Would you transcribe the listing that follows, character for character, and omit its images?

_DATA SHOWN_
- - - - - - -
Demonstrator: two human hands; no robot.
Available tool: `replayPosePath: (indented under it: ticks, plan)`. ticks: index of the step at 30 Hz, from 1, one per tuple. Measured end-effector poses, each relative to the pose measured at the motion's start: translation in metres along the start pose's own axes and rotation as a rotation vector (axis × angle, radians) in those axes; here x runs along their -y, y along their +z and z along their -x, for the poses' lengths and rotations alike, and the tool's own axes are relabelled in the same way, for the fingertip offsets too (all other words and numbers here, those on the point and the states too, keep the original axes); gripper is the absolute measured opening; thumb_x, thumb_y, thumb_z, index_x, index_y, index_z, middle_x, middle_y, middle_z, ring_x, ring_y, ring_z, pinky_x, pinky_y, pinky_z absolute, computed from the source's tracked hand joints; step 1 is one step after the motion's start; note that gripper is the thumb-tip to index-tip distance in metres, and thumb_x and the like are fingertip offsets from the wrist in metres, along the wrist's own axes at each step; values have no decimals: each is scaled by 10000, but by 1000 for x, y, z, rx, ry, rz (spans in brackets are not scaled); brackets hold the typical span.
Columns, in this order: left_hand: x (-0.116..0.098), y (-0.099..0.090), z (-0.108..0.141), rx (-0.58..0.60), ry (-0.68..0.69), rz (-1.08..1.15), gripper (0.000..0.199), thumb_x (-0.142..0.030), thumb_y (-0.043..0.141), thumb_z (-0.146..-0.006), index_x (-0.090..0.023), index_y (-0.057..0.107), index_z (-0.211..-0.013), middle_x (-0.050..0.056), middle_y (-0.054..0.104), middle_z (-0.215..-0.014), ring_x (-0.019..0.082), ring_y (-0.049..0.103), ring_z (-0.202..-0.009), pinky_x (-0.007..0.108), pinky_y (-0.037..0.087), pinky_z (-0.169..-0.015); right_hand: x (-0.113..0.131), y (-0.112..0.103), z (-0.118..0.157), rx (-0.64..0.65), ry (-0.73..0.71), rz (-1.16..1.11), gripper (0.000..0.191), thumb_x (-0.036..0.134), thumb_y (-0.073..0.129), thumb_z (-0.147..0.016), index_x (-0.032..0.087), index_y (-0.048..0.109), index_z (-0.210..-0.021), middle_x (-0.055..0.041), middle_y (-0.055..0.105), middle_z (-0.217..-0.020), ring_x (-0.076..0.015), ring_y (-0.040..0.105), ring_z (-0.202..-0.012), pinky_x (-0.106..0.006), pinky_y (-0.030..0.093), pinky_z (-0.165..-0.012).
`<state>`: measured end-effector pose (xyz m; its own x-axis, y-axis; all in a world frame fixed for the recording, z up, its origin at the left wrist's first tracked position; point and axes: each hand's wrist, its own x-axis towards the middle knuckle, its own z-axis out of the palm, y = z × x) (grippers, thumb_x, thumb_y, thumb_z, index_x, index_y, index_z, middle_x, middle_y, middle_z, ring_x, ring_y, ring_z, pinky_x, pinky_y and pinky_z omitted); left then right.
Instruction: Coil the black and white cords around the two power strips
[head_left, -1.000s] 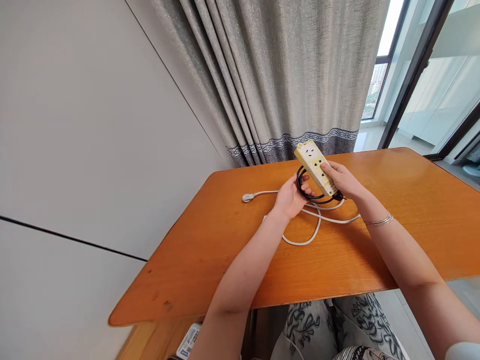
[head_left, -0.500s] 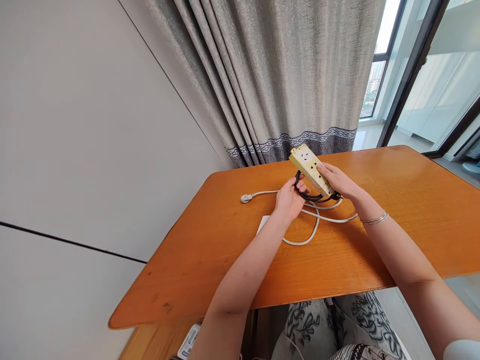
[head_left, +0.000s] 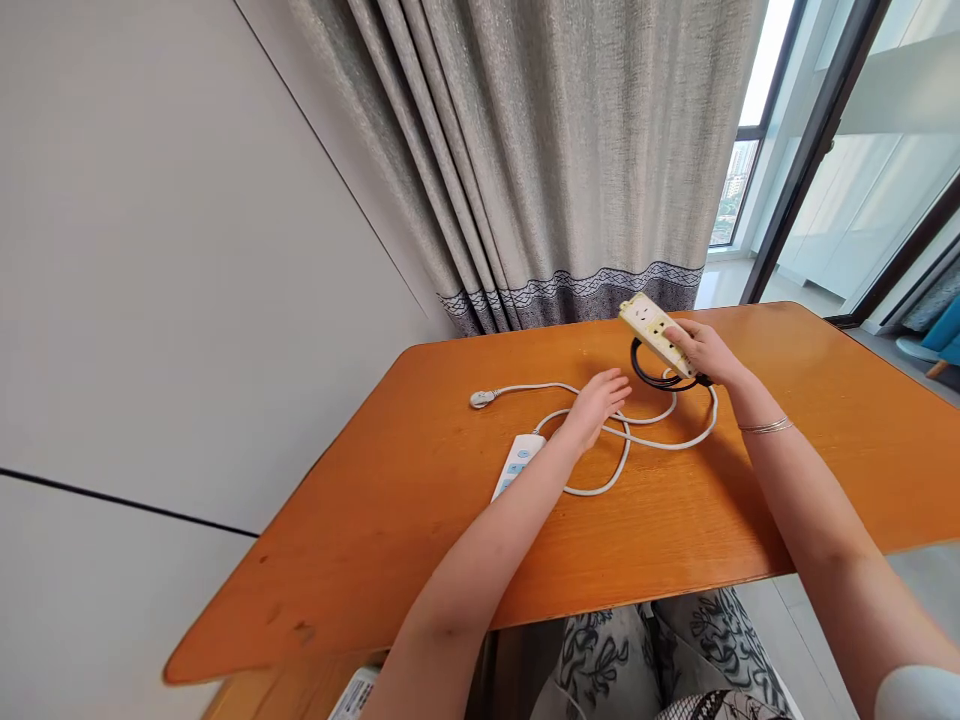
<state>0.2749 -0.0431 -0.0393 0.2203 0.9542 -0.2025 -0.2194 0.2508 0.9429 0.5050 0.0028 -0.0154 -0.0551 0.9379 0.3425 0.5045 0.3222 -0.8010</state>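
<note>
Now holding the yellowed power strip point(head_left: 651, 322) with just the right hand point(head_left: 709, 355), after letting go of its black cord point(head_left: 634, 362) with the left hand point(head_left: 595, 405).
Pinched between right thumb and fingers, up over the worktop point(head_left: 375, 540), away from the left hand, so left fingers free, open and a little apart. Hidden partly by the left arm: the white power strip point(head_left: 519, 456). Hard to tell: if touching the white cord point(head_left: 600, 491) with the left hand, and where to find the black cord's plug.
</note>
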Motion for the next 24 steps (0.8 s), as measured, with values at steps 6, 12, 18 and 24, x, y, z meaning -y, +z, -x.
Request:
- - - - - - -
_EXPECTED ANSWER_
Demonstrator: two human hands; no robot.
Available tool: `replayPosePath: (indented under it: ticks, plan)`. ticks: index of the step at 30 Hz, from 1, one per tuple. Measured end-effector poses, each relative to the pose measured at the motion's start: translation in metres along the start pose's own axes and rotation as a rotation vector (axis × angle, radians) in those axes; here x runs along their -y, y along their +z and z along their -x, for the poses' lengths and rotations alike, and the tool's own axes are relabelled in the same way, for the fingertip offsets too (all other words and numbers here, those on the point and the states too, keep the original axes); gripper is the absolute measured opening; thumb_x, thumb_y, thumb_z, index_x, index_y, index_z, middle_x, middle_y, middle_z, ring_x, ring_y, ring_z, pinky_x, pinky_y, pinky_z absolute, computed from the source's tracked hand joints; step 1 is one step after the motion's start; note that gripper is the thumb-tip to index-tip distance in metres, and thumb_x and the like are fingertip offsets from the wrist in metres, along the wrist's own axes at each step; values have no decimals: each is scaled by 10000, but by 1000 for x, y, z, rx, ry, rz (spans in brackets are not scaled); brackets hold the typical span.
Columns, in this order: left_hand: x (-0.116..0.098), y (-0.099..0.090), z (-0.108..0.141), rx (-0.58..0.60), ry (-0.68..0.69), rz (-1.08..1.15), gripper (0.000..0.199), thumb_x (-0.142..0.030), thumb_y (-0.043..0.141), thumb_z (-0.146..-0.006), index_x (-0.090..0.023), index_y (-0.057..0.107), index_z (-0.211..-0.013), middle_x (-0.050..0.056), middle_y (-0.054..0.104), middle_z (-0.215..-0.014), ring_x (-0.019..0.082), ring_y (-0.049..0.103), ring_z (-0.202..-0.009), pinky_x (-0.007..0.108), pinky_y (-0.037..0.087), pinky_z (-0.169..-0.015); right_hand: x (-0.113..0.131), y (-0.112..0.103), z (-0.118..0.157), rx (-0.64..0.65), ry (-0.73..0.71), rz (-1.16..1.11), gripper (0.000..0.191), thumb_x (-0.036..0.134), thumb_y (-0.073..0.129), thumb_z (-0.147..0.016), index_x (-0.032..0.087), index_y (-0.048..0.109), index_z (-0.210..-0.021), middle_x (-0.055..0.041), middle_y (-0.055..0.105), middle_z (-0.217..-0.020), ring_x (-0.076..0.015), ring_y (-0.040..0.105), ring_z (-0.202..-0.012), pinky_x (-0.106..0.006), pinky_y (-0.030..0.093), pinky_z (-0.165..-0.012).
`<state>`: measured end-effector pose (xyz m; its own x-axis, y-axis; all in a world frame fixed for the recording, z up, its origin at the left wrist's first tracked position; point and axes: each hand's wrist, its own x-axis towards the middle knuckle, its own z-axis out of the palm, y = z × x) (grippers, thumb_x, thumb_y, thumb_z, index_x, index_y, index_z, middle_x, middle_y, middle_z, ring_x, ring_y, ring_z, pinky_x, pinky_y and pinky_z omitted); left then right.
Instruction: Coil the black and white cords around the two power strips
[head_left, -1.000s] 
[head_left, -0.500s] 
[head_left, +0.000s] 
<state>0.2749 -0.0431 -0.0393 0.2203 0.9542 -0.2025 -0.2194 0.2508 0.9429 0.5050 0.0028 -0.0154 -0.0551 0.9379 0.3425 0.5045 0.3222 -0.8010</state>
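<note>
Now holding the yellowed power strip point(head_left: 651, 322) with just the right hand point(head_left: 709, 355), after letting go of its black cord point(head_left: 634, 362) with the left hand point(head_left: 595, 405).
Pinched between right thumb and fingers, up over the worktop point(head_left: 375, 540), away from the left hand, so left fingers free, open and a little apart. Hidden partly by the left arm: the white power strip point(head_left: 519, 456). Hard to tell: if touching the white cord point(head_left: 600, 491) with the left hand, and where to find the black cord's plug.
</note>
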Motion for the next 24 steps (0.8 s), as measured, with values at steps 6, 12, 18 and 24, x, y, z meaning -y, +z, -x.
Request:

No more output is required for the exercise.